Terry Francona More Than Aware of Yankees' Current Hot Streak, Ability to Rack Up Stolen Bases When the Red Sox last met the Yankees, they opened the series with a 6-4 win in New York, pulling into a tie atop the American League East.

Boston would win the next two nights in the Bronx, running its record against the hated rivals to 8-1, and would soon begin the most successful July in franchise history — a run that, when extended to include some of June and some of August, translates to 23 wins in 30 games.

And after all that? They're right back where they started.

Since the Yankees were swept at home by the Red Sox, they've barreled through their schedule to the tune of a 35-15 mark. They have won seven straight to catch the Sox, outscoring opponents by an unreal 63-19 margin.

In a four-game sweep in Chicago, New York pitchers recorded zero walks. That was just the third time in modern major league history that a team has done that in a four-game set. The club has scored 17 runs or more three times in its last 14 games.

Essentially, everything is clicking for the Bronx Bombers as they invade Fenway.

"We respect how good they are," Red Sox manager Terry Francona said. "Think they're exactly tied with us, so [the games will] be fun. They'll be long, but they'll be fun."

Among the components of New York's surge has been success on the bases. The Yanks have been running on teams every chance they get, recording an AL-high 112 steals. Brett Gardner leads the way with 33, one of four players on the team with double figures in the category.

Francona said he's been wary of that aggressiveness, which should be interesting given the vast improvement Red Sox catchers have made in that department of late.
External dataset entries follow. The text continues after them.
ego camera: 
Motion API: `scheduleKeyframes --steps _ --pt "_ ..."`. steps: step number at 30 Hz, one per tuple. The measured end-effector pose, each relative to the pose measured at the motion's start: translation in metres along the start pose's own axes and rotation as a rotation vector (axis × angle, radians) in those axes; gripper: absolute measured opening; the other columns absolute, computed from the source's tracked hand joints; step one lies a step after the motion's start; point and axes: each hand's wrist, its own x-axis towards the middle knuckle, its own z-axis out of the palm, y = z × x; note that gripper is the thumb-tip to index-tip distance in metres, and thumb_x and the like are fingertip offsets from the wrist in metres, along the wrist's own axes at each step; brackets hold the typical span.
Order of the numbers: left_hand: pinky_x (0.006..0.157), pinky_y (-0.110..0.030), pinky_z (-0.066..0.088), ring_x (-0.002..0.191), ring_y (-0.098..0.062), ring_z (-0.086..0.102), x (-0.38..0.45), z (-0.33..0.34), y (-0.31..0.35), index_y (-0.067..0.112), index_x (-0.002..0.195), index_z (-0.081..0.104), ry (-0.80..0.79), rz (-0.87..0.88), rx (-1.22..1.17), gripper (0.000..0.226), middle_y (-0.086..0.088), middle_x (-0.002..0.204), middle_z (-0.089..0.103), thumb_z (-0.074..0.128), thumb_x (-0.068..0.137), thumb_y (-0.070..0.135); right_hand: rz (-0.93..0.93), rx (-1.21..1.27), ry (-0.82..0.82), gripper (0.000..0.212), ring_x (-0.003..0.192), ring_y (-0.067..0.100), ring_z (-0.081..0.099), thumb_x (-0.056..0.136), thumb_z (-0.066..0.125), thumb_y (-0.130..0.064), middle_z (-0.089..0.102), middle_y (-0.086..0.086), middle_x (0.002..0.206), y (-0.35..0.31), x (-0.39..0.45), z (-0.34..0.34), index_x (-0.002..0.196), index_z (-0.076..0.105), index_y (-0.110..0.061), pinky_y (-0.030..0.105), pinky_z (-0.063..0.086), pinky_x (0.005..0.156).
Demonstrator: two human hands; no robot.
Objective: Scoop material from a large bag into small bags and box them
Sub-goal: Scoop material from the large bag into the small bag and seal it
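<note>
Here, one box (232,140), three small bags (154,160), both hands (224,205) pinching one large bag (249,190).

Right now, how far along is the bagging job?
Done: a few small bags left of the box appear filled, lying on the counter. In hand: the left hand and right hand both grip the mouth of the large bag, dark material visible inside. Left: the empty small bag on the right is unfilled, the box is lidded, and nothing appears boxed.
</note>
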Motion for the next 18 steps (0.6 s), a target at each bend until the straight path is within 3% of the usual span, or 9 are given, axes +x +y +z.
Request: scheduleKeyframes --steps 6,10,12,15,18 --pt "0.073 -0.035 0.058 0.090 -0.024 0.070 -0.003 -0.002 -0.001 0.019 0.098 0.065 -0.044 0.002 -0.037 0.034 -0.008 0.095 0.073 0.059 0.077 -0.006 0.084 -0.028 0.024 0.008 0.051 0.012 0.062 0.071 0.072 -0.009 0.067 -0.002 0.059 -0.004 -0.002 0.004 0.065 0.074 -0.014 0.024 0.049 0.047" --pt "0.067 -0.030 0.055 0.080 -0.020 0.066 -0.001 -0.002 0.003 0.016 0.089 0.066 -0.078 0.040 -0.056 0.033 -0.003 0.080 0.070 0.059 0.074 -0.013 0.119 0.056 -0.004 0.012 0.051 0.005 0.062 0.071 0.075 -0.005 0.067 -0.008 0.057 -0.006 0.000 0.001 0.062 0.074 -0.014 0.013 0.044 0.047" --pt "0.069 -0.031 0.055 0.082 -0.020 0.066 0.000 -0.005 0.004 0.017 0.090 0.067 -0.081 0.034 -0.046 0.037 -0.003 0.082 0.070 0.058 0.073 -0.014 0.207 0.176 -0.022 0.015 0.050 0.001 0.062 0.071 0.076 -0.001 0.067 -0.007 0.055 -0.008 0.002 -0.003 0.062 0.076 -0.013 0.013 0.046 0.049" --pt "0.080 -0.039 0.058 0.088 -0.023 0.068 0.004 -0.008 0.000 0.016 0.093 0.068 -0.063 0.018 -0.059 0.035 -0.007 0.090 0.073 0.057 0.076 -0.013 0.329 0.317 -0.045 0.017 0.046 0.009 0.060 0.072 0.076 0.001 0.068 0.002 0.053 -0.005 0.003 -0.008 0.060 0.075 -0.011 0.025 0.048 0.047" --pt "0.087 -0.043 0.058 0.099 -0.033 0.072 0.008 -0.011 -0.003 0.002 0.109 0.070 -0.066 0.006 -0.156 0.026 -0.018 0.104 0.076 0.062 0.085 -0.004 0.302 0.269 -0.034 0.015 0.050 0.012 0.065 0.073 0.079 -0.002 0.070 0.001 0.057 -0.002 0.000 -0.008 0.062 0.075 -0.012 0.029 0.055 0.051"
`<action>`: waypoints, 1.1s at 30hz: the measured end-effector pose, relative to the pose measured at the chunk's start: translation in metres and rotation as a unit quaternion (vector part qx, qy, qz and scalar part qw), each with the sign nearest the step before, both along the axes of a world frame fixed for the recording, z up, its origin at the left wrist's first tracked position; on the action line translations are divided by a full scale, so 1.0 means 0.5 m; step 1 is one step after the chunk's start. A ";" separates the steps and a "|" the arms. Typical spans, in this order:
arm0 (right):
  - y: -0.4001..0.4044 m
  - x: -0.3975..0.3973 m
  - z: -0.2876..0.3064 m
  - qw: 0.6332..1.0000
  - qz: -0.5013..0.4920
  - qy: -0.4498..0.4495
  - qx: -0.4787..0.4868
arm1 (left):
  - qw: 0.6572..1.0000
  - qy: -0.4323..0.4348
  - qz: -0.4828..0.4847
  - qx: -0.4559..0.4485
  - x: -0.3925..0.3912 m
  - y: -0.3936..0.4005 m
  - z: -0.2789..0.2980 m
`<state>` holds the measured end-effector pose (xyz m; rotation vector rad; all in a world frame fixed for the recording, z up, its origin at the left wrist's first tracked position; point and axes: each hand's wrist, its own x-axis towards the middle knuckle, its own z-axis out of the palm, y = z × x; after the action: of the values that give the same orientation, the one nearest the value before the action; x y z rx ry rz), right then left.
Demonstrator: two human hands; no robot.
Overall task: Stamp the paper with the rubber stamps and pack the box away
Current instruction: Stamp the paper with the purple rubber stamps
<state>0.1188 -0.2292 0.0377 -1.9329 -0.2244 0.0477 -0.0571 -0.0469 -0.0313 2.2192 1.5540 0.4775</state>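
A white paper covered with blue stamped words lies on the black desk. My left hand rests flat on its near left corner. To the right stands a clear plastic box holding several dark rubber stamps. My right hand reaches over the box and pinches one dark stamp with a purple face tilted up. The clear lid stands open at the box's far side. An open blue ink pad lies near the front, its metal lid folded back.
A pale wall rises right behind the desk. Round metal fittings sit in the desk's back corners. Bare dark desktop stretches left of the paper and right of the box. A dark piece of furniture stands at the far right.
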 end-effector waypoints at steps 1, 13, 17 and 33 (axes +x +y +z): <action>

"I think they've always been underrated," he said. "They hit so well people don't talk about their base-stealing. They've always had a lot of guys steal bases. Obviously, they're feeling good about themselves offensively, and they're doing it right from the first inning. They're running guys out of there before they can get into the game, throwing a crooked number on them. We're aware of that.

"We always have a hot and a not-hot in our scouting report. Not too many guys on that not-hot."

At least not since they last played the Red Sox.